▶ _What to work on_: Go through the following data and transcribe exactly the stretch of lines from the one holding "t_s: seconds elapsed" to the one holding "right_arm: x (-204", both included.

Data items:
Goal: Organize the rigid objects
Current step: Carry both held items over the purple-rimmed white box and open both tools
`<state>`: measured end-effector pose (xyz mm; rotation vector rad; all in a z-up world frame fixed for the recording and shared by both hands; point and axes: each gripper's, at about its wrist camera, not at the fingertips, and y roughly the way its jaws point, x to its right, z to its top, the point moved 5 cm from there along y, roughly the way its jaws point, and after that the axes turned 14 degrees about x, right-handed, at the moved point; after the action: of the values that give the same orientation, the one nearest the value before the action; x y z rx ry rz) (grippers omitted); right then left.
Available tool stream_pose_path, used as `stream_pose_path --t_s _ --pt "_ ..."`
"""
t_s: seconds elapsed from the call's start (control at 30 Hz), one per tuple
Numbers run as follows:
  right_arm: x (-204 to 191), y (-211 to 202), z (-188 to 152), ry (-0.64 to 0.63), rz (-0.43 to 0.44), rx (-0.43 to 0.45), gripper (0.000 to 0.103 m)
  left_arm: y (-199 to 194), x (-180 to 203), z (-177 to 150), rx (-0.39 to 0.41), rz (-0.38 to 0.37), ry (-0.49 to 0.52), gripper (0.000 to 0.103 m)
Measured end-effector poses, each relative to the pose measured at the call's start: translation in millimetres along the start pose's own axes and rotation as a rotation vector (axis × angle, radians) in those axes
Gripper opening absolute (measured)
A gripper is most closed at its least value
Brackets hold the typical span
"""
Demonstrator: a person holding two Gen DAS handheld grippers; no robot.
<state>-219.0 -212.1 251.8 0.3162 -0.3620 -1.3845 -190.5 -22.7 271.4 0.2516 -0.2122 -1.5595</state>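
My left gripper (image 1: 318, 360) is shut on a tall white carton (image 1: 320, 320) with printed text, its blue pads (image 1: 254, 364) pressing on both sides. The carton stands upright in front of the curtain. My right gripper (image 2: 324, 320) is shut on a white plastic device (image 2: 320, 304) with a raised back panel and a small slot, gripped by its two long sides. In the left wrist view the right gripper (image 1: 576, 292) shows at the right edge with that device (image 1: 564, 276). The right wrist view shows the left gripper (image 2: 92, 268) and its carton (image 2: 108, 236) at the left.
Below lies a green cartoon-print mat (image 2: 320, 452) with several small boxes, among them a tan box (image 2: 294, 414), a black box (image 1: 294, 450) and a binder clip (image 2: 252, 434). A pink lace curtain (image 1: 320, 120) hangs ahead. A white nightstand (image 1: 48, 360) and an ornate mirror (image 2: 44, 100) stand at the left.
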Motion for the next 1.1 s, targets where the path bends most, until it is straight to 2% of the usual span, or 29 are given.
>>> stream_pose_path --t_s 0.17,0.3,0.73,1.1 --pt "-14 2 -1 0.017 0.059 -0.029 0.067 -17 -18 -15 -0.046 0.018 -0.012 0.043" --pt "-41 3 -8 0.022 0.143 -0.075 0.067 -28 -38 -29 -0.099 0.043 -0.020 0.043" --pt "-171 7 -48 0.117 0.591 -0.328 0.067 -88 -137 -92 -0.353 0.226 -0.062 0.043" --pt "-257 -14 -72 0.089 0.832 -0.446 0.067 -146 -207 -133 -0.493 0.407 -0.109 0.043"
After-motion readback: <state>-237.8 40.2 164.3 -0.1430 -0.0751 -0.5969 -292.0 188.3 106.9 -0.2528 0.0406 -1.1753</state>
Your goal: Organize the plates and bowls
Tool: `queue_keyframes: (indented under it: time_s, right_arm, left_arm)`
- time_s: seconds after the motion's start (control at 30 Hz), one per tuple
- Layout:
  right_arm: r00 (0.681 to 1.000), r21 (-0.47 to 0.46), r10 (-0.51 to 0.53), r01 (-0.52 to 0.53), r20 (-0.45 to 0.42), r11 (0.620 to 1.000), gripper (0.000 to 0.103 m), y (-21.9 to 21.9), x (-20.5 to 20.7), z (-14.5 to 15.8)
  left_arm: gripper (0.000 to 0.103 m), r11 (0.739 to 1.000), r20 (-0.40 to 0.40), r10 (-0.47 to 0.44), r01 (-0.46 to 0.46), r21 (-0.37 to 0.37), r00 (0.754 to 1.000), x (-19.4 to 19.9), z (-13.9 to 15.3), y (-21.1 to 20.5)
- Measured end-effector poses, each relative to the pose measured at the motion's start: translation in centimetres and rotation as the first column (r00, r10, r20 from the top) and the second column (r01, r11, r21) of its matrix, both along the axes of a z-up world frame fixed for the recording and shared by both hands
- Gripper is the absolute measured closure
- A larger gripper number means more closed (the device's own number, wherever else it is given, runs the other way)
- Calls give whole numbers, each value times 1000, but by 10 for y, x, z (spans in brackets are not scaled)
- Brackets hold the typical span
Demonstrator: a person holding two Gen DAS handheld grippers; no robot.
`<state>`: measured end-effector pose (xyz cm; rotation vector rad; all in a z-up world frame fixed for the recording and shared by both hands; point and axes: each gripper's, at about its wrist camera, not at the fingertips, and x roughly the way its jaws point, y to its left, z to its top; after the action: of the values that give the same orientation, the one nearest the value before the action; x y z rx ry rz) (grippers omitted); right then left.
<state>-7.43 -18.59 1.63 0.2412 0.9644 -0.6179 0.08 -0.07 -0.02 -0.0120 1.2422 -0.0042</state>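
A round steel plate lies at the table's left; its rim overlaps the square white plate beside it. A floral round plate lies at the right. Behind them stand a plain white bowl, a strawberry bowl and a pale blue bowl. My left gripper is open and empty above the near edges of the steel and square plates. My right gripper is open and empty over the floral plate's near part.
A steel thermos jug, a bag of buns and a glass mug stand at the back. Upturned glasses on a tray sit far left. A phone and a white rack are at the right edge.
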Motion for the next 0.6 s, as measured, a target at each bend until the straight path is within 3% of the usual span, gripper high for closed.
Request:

▶ _Answer box_:
t_s: seconds elapsed from the call's start (control at 30 Hz), one per tuple
Numbers run as follows:
  right_arm: x (-204 to 191), y (-211 to 202), z (-188 to 152), ry (-0.64 to 0.63), rz (-0.43 to 0.44), rx (-0.43 to 0.45), gripper (0.000 to 0.103 m)

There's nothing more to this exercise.